An original member of the Parkstone and Branksome Chamber of Commerce, Frank Corn- well was also a Freemason who had been Worshipful Master of the Dunkerley and Amity Lodges.

Frank and his wife later moved to St Peter’s Road, Parkstone, before he died suddenly at the age of 69, in May 1946. His funeral took place at Longfleet Baptist Church, conducted by the Rev WG Brown, the Pastor of Parkstone Baptist Church. He left a wife, three daughters and a son, Ronnie.

What was Ald Frank Cornwell like? Twelve years ago Jean Tucker, who lived in Alcester Road, Parkstone, wrote to the Echo recalling Mr Cornwell, the preacher at York Road Mission Hall where, as a child she used to go to Sunday school. She recalled charabanc outings to Lytchett or Corfe Mullen or, if it rained, tea parties in the mission hall.

“Mr Cornwell would call us outside, armed with a big jar of boiled sweets,” she wrote.

“He’d take a handful at a time and throw them down York Road hill and we had to run and pick them up – ‘scramble’ he called it – and those who had most sweets had most dirt and grass stuck on them as they were unwrapped in those days.”

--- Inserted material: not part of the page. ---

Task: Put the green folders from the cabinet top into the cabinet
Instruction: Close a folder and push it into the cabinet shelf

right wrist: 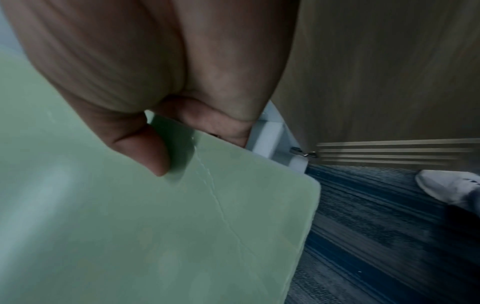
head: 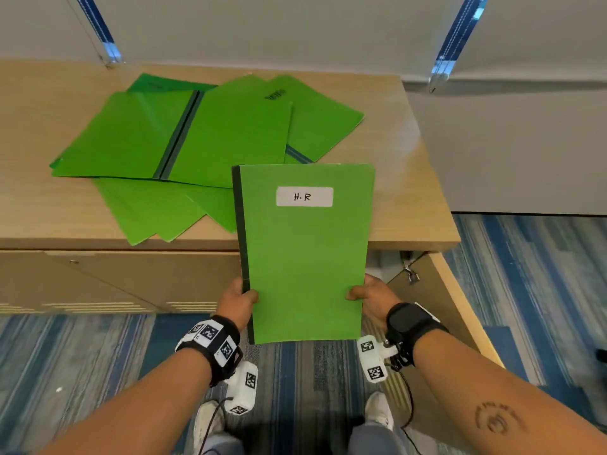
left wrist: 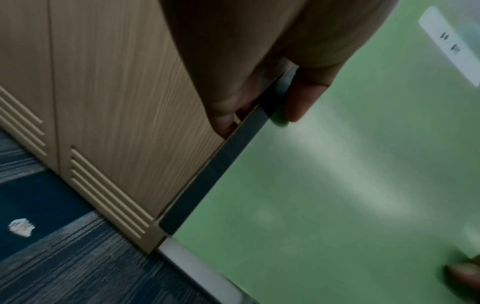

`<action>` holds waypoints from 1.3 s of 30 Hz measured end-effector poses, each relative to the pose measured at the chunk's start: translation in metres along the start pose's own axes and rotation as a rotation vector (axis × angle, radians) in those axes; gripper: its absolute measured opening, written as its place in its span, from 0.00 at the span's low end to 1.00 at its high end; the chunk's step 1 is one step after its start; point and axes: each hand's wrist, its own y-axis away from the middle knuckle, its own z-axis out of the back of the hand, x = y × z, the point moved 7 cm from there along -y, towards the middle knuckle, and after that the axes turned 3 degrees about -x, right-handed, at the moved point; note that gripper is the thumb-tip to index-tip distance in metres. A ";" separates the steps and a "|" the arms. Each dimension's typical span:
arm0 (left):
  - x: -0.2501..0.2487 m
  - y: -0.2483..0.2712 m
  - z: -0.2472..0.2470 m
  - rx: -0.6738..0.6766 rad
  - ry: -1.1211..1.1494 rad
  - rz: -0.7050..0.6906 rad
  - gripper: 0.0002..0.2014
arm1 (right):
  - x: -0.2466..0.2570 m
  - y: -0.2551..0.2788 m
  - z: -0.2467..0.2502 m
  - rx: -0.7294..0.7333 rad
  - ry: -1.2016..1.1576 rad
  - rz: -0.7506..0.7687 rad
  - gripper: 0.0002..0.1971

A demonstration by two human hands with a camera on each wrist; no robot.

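A green folder (head: 305, 251) with a dark spine and a white label reading "H.R" is held in front of the wooden cabinet (head: 414, 178), its top edge over the cabinet top. My left hand (head: 239, 302) pinches its spine edge, thumb on the cover (left wrist: 298, 98). My right hand (head: 369, 297) pinches the opposite edge, thumb on the cover (right wrist: 153, 152). The folder (left wrist: 337, 185) fills much of both wrist views (right wrist: 130, 226). Several more green folders (head: 184, 139) lie spread and overlapping on the cabinet top.
The cabinet's right door (head: 460, 300) stands open beside my right arm; the left doors (head: 115, 280) are closed. Blue striped carpet (head: 82, 362) covers the floor, with my shoes (head: 377, 408) below. A grey wall (head: 328, 34) stands behind.
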 end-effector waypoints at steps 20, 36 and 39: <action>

And Mrs Audrey Fabb, who lived in Southern Avenue, West Moors also wrote to the Echo 12 years ago. Her cousin married one of John le Carré’s aunts.

Recalling the Alderman;’s wife, she wrote: “ Old Mrs Corne well was very friendly with my grandmother who helped to deliver some of the Cornwell children. “Many is the time that old Mr Cornwell, who was then Mayor of Poole, used to take my mother, brother and me up to London as he had business there and we would go along for the ride.”

Whatever Olive said to le Carré about her father-in-law, the question is: with no evidence at all, does Ald Corn- well really sound like a man who would take anyone for a more unscrupulous type of ride?